BELLINZONA -La Lega minaccia il referendum e Tiziano Galeazzi presidente distrettuale dell'UDC luganese, sta già affilando le armi per iniziare la raccolta firme. Le notizie rimbalzate sui media italiani riguardanti l'aliquota forfettaria che permette ai correntisti italiani in Svizzera di regolarizzare la propria posizione, sta creando apprensione e smarrimento nella piazza finanziaria luganese.

E a raccontarci dell'aria che si respira tra i bancari luganesi è Tiziano Galeazzi, direttore finanziario di una fiduciaria luganese e acerrimo nemico degli accordi fiscali italo-svizzeri. A farlo imbestialire è quel 35% di aliquota liberatoria che, secondo Galeazzi, significherebbe "la fine della piazza finanziaria luganese". 
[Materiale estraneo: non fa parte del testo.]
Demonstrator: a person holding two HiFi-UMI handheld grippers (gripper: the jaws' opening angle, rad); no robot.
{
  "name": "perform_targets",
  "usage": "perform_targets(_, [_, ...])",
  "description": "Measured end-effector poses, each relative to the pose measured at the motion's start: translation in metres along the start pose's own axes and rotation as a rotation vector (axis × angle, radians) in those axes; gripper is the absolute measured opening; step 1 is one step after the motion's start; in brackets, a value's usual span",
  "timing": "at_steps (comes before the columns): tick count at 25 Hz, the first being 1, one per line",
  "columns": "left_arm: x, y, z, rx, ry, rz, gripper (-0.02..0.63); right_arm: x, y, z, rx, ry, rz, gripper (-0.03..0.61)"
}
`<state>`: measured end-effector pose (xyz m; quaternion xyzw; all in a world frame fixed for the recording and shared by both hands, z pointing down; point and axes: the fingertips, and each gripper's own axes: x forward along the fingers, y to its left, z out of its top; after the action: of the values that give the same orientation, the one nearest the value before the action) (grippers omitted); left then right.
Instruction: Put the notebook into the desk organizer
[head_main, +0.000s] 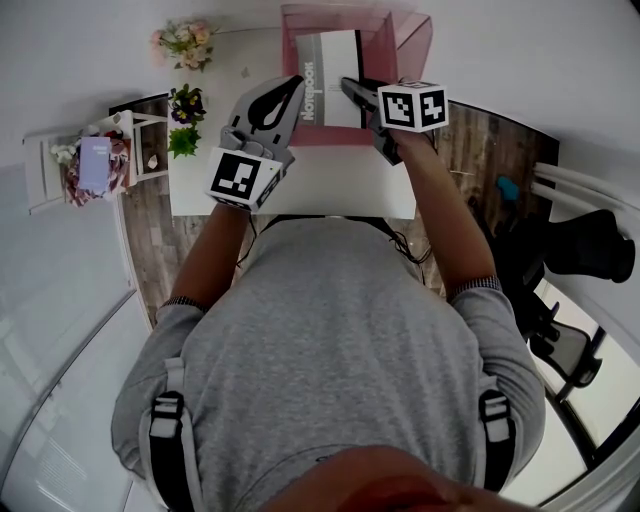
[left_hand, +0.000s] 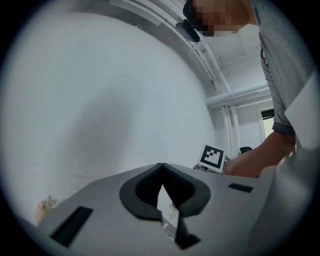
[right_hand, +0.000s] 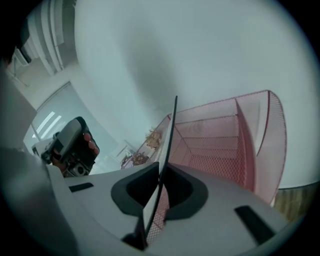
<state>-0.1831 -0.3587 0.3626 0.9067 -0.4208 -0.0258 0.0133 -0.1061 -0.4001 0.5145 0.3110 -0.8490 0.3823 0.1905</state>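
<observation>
In the head view the notebook (head_main: 332, 78), grey and white with print on its cover, stands upright in the mouth of the pink mesh desk organizer (head_main: 408, 42). My left gripper (head_main: 296, 84) grips its left edge and my right gripper (head_main: 349, 90) grips its right edge. In the left gripper view the jaws (left_hand: 161, 169) are closed together, with a strip of the notebook's printed page (left_hand: 168, 209) showing between them. In the right gripper view the notebook (right_hand: 171, 135) runs edge-on up through the narrow jaws (right_hand: 164, 169), with the organizer's mesh walls (right_hand: 225, 145) right behind it.
The organizer stands at the back of a white desk (head_main: 300, 185). A flower pot (head_main: 183, 42) and a small plant (head_main: 185, 108) sit at the desk's left. A white shelf with odds and ends (head_main: 95, 165) stands further left. A black chair (head_main: 590, 250) is on the right.
</observation>
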Motion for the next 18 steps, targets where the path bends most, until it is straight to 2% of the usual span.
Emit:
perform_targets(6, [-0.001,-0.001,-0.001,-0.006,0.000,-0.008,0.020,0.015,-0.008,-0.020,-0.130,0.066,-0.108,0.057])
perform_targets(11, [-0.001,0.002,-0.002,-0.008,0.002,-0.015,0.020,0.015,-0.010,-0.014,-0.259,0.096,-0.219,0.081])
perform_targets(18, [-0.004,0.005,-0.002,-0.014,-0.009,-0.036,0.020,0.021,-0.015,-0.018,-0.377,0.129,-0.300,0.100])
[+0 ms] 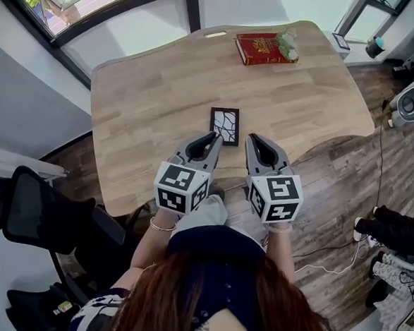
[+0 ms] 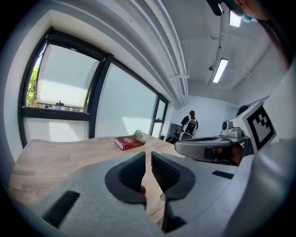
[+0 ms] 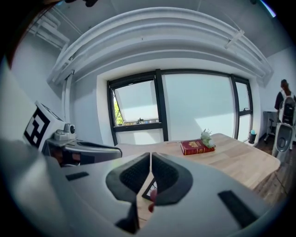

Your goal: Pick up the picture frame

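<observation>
Nearest me, my left claw (image 1: 216,136) and right claw (image 1: 251,138) sit side by side over the counter's (image 1: 141,93) near edge, each with jaws closed on nothing. Picture frame (image 1: 224,126) lies flat just beyond, between their tips. Far right: red book (image 1: 257,48), small sprig (image 1: 287,45) on it.

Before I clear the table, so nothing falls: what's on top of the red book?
A small pale sprig, perhaps flowers, lies at the right end of the red book. The cover under it is hidden, as is anything beneath the book.
</observation>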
Per Galeazzi questi sono veri e propri giorni di fuoco: "Ci chiamano i clienti italiani imbufaliti. Hanno paura e se la prendono con noi, accusandoci di essere dei traditori e fuori di testa". "I clienti sono spaventati - continua Galeazzi - e i consulenti si trovano in difficoltà, perché non sanno cosa rispondere a quelli che arrivano arrabbiati e chiedono informazioni su degli accordi di cui noi non possiamo dare risposta".
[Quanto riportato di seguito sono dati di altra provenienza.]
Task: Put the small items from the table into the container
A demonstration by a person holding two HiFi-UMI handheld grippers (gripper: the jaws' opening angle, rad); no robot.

Il nocciolo della questione, che più spaventa e delude l'esponente politico dell'UDC ticinese è "l'assoluto silenzio dei nostri esponenti politici a Berna e delle associazioni di categoria". "Mentre in Italia si parlava del 35% e i nostri clienti ci tempestavano di chiamate, da noi il silenzio assoluto. Mi chiedo perché in Svizzera nessuno sia intervenuto pubblicamente per smentire".
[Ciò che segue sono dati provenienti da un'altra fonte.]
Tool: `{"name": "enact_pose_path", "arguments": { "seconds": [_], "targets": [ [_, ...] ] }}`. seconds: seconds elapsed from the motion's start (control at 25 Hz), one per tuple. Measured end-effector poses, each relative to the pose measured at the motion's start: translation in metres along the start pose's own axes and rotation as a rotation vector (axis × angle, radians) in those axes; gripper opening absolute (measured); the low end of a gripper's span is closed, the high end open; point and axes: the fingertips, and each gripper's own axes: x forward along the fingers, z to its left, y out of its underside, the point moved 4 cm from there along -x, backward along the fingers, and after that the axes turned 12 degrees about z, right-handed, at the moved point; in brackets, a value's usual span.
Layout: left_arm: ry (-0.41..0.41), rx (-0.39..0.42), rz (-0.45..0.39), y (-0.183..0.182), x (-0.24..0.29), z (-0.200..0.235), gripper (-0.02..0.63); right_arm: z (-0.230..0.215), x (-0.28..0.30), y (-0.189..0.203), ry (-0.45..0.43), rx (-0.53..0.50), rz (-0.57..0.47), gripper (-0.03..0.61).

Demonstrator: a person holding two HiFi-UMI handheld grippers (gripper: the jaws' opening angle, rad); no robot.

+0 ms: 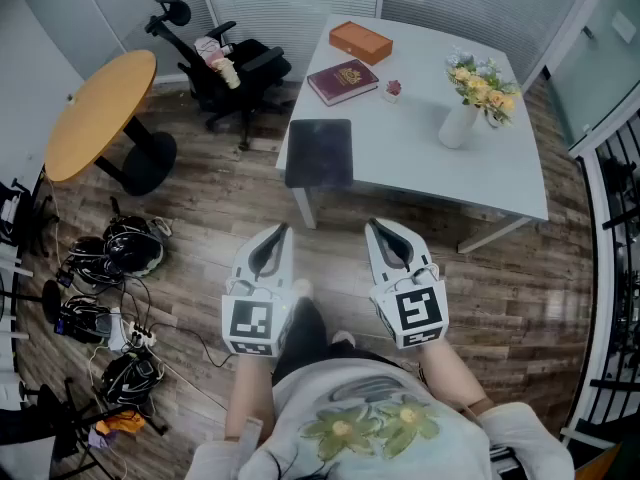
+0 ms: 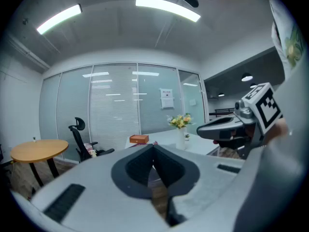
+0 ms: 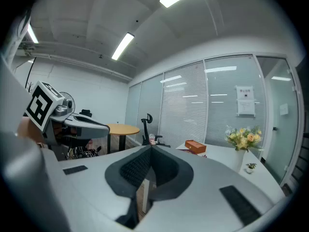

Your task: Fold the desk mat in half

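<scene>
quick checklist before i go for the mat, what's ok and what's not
1. Mat lies flat and unfolded at the table's near corner: ok.
2. Mat's top bare, book apart from it: ok.
3. Left hand-held gripper empty but shut: not ok, open it.
4. Right hand-held gripper empty but shut: not ok, open it.
5. Both within reach of the mat: not ok, they hang over the floor, short of the table.
6. Vase away from the mat: ok.
</scene>
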Motion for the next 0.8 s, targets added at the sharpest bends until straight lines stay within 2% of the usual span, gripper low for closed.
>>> {"name": "enact_pose_path", "arguments": {
  "seconds": [0.24,0.64,0.72,0.8],
  "targets": [
    [0.014,-0.002,0.007,0.002,-0.002,0.002,0.005,0.007,-0.001,-0.004,-0.015,-0.015,-0.016,0.018],
    [0.104,0.011,0.011,-0.001,0.032,0.033,0.020,0.008,0.037,-0.017,-0.016,-0.041,0.002,0.027],
    [0.133,0.022,0.003,-0.004,0.042,0.042,0.070,0.005,0.048,-0.021,-0.018,-0.054,0.017,0.108],
    [0.164,0.037,-0.006,-0.007,0.050,0.050,0.134,0.003,0.057,-0.025,-0.014,-0.073,0.036,0.151]
  ]
}}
Un silenzio che secondo Galeazzi non fa bene alla Svizzera e alla sua piazza finanziaria: "Forse non ci si rende conto ancora in Svizzera che ci troviamo nel bel mezzo di una guerra economica internazionale. Noi, invece, ci ostiniamo ad andare avanti come se nulla fosse. In Svizzera la nostra politica si ostina a perseguire quella metodologia discrezionale che ormai non ha più ragione di essere. Anche perché ricordiamoci che nel solo Ticino è gestito l'80% dei patrimoni di clientela italiana di tutta la Svizzera e dobbiamo difendere la nostra piazza". 

Una piazza che, secondo Galeazzi, con questo accordo, trascinerebbe nella morsa della crisi anche il settore della vendita e della ristorazione. E per non cadere nel baratro, Galeazzi si sta già muovendo per trovare appoggi e alleanze anche fuori cantone per la raccolta firme a favore di un referendum. "Nel solo Ticino raccoglieremmo 30mila firme. Firmerebbero tutti, anche le commesse della Manor. Perché se magari non ce ne fossimo accorti, qui in Ticino, la concorrenza dei frontalieri e la crisi ci stanno mettendo in ginocchio e la gente è sempre più arrabbiata".

E intanto i primi clienti italiani, che siano piccoli risparmiatori o grandi investitori, starebbero già per cominciare ad andarsene. "I piccoli aprono le cassette di sicurezza, mentre i grandi investitori da 30-40 milioni di euro se ne vanno a Dubai, Singapore, Bahamas, Macao, Hong Kong".

L'Associazione Bancaria Svizzera ha fatto sapere qualche giorno fa che la percentuale dei capitali di cittadini tedeschi in Svizzera fuggiti sono solo dello 0,4%, ma Galeazzi non ci crede. La cifra non lo consola. Anche perché, secondo il presidente dell'UDC luganese, gli italiani non sono come i "panzer" tedeschi: "L'italiano il 35% al fisco non lo vuole dare. In nessun modo. Piuttosto prende tutto e se lo mette sotto il materasso".

"La forchetta massima accettabile è quella del 12-15% al massimo. Non di più. Perché queste percentuali potremmo ammortizzarle in tre anni a rendite del 4-6%. Ma sarà dura convincere il cliente a restare con una percentuale del 26% o del 35%. Anche perché è difficile calmare il Brambilla di turno che bussa allo sportello per chiedere informazioni e prende e chiude il conto perché ha letto sul Corriere della Sera che l'aliquota sarà del 35%. Convincerlo che noi stiamo trattando il 12% è impresa impossibile se nessuno ci aiuta". 

E se l’aiuto arriverà da Berlino venerdì con il voto del Bundesrat? C’è già chi scommette che se dovesse saltare l’accordo con la Germania, Rubik non sopravviverà.